• Your task
Write out the whole listing without a single alteration.

+-------+

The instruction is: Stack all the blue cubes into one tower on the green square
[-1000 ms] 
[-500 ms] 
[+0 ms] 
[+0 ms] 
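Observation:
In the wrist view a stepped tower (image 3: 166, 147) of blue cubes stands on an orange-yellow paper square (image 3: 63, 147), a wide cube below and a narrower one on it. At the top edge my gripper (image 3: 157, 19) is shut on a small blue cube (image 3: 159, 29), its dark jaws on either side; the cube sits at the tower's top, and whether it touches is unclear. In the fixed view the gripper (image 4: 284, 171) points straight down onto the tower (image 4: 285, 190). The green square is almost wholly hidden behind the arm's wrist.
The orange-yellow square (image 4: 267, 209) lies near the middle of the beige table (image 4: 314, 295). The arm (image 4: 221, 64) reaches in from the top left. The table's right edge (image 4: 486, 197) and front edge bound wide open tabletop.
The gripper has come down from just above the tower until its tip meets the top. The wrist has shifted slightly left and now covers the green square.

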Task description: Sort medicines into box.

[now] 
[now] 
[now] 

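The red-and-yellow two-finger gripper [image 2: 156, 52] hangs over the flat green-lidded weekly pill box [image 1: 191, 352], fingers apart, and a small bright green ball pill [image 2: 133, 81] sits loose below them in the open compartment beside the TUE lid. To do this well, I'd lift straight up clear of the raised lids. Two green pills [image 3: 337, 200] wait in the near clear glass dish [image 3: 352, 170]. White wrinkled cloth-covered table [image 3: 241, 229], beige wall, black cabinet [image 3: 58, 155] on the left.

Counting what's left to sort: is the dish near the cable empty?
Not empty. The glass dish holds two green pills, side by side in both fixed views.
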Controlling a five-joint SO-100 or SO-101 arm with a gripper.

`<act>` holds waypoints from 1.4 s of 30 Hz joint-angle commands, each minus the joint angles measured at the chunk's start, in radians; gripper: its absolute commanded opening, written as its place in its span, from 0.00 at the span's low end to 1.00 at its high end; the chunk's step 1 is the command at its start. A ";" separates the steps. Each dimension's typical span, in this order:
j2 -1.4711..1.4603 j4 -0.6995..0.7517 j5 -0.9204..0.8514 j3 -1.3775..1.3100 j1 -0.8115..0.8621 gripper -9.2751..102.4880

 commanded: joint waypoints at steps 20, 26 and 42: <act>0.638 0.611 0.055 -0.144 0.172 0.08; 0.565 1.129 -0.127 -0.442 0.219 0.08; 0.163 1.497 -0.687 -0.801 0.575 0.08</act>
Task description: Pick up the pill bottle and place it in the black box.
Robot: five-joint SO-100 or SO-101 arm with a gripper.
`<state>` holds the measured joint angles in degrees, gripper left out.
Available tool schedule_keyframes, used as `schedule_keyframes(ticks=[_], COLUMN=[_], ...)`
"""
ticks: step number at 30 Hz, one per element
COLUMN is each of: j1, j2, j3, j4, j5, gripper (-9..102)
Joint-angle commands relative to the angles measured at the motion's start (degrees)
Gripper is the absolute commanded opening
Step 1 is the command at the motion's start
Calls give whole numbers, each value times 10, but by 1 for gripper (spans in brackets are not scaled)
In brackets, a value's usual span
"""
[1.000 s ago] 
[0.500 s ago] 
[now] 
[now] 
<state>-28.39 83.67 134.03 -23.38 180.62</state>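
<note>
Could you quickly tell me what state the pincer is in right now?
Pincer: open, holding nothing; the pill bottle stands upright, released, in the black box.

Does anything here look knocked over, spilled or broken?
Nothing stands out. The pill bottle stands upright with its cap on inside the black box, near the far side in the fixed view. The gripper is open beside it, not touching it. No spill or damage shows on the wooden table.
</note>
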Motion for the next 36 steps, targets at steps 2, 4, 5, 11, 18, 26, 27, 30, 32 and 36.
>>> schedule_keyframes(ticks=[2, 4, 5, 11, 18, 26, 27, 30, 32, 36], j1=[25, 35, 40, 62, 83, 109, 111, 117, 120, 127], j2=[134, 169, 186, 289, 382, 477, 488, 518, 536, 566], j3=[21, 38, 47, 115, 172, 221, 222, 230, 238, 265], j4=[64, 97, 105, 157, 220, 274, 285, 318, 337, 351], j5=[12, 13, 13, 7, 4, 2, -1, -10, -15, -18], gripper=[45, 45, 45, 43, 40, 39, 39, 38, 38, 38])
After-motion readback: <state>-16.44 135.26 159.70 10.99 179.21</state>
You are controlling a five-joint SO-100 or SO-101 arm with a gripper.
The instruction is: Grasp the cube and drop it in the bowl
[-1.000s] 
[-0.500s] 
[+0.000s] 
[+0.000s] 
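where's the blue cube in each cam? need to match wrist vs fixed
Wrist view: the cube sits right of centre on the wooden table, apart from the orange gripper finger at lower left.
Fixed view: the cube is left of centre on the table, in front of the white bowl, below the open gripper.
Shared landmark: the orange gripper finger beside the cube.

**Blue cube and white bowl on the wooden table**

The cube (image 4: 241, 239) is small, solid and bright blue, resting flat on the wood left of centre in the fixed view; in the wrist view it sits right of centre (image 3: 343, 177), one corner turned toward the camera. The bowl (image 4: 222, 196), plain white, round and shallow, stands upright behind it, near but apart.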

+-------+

• Output for this task
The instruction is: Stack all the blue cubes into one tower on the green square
[-1000 ms] 
[-500 ms] 
[+0 ms] 
[+0 ms] 
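Observation:
In the wrist view a stepped tower (image 3: 166, 147) of blue cubes stands on an orange-yellow paper square (image 3: 63, 147), a wide cube below and a narrower one on it. At the top edge my gripper (image 3: 157, 19) is shut on a small blue cube (image 3: 159, 29), its dark jaws on either side; the cube sits at the tower's top, and whether it touches is unclear. In the fixed view the gripper (image 4: 284, 171) points straight down onto the tower (image 4: 285, 190). The green square is almost wholly hidden behind the arm's wrist.
The orange-yellow square (image 4: 267, 209) lies near the middle of the beige table (image 4: 314, 295). The arm (image 4: 221, 64) reaches in from the top left. The table's right edge (image 4: 486, 197) and front edge bound wide open tabletop.
The gripper has come down from just above the tower until its tip meets the top. The wrist has shifted slightly left and now covers the green square.
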
Task description: Sort medicines into box.

[now] 
[now] 
[now] 

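The red-and-yellow two-finger gripper [image 2: 156, 52] hangs over the flat green-lidded weekly pill box [image 1: 191, 352], fingers apart, and a small bright green ball pill [image 2: 133, 81] sits loose below them in the open compartment beside the TUE lid. To do this well, I'd lift straight up clear of the raised lids. Two green pills [image 3: 337, 200] wait in the near clear glass dish [image 3: 352, 170]. White wrinkled cloth-covered table [image 3: 241, 229], beige wall, black cabinet [image 3: 58, 155] on the left.

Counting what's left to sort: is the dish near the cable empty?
Not empty. The glass dish holds two green pills, side by side in both fixed views.
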Controlling a five-joint SO-100 or SO-101 arm with a gripper.

`<act>` holds waypoints from 1.4 s of 30 Hz joint-angle commands, each minus the joint angles measured at the chunk's start, in radians; gripper: its absolute commanded opening, written as its place in its span, from 0.00 at the span's low end to 1.00 at its high end; the chunk's step 1 is the command at its start. A ";" separates the steps. Each dimension's typical span, in this order:
j2 -1.4711..1.4603 j4 -0.6995..0.7517 j5 -0.9204..0.8514 j3 -1.3775..1.3100 j1 -0.8115..0.8621 gripper -9.2751..102.4880

 commanded: joint waypoints at steps 20, 26 and 42: <act>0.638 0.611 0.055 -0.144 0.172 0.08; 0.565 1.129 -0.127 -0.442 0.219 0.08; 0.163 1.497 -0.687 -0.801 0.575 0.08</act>
Task description: Pick up the pill bottle and place it in the black box.
Robot: five-joint SO-100 or SO-101 arm with a gripper.
`<state>` holds the measured joint angles in degrees, gripper left out.
Available tool schedule_keyframes, used as `schedule_keyframes(ticks=[_], COLUMN=[_], ...)`
"""
ticks: step number at 30 Hz, one per element
COLUMN is each of: j1, j2, j3, j4, j5, gripper (-9..102)
Joint-angle commands relative to the angles measured at the motion's start (degrees)
Gripper is the absolute commanded opening
Step 1 is the command at the motion's start
Calls give whole numbers, each value times 10, but by 1 for gripper (spans in brackets are not scaled)
In brackets, a value's usual span
"""
[1.000 s ago] 
[0.500 s ago] 
[now] 
[now] 
<state>-28.39 83.67 134.03 -23.38 180.62</state>
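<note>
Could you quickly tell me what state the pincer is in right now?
Pincer: open, holding nothing; the pill bottle stands upright, released, in the black box.

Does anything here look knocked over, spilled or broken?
Nothing stands out. The pill bottle stands upright with its cap on inside the black box, near the far side in the fixed view. The gripper is open beside it, not touching it. No spill or damage shows on the wooden table.
</note>
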Motion for the next 36 steps, targets at steps 2, 4, 5, 11, 18, 26, 27, 30, 32 and 36.
>>> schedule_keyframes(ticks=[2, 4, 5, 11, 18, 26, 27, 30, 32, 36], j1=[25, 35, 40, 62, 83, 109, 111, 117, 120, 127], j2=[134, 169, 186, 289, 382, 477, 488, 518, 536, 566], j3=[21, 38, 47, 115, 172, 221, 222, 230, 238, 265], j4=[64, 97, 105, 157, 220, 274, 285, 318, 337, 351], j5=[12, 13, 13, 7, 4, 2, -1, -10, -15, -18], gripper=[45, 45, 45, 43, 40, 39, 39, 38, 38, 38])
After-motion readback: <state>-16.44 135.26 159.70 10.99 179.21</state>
You are controlling a five-joint SO-100 or SO-101 arm with a gripper.
The instruction is: Grasp the cube and drop it in the bowl
[-1.000s] 
[-0.500s] 
[+0.000s] 
[+0.000s] 
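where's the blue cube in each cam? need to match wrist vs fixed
Wrist view: the cube sits right of centre on the wooden table, apart from the orange gripper finger at lower left.
Fixed view: the cube is left of centre on the table, in front of the white bowl, below the open gripper.
Shared landmark: the orange gripper finger beside the cube.

**Blue cube and white bowl on the wooden table**

The cube (image 4: 241, 239) is small, solid and bright blue, resting flat on the wood left of centre in the fixed view; in the wrist view it sits right of centre (image 3: 343, 177), one corner turned toward the camera. The bowl (image 4: 222, 196), plain white, round and shallow, stands upright behind it, near but apart.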

This exercise has been worked through to completion.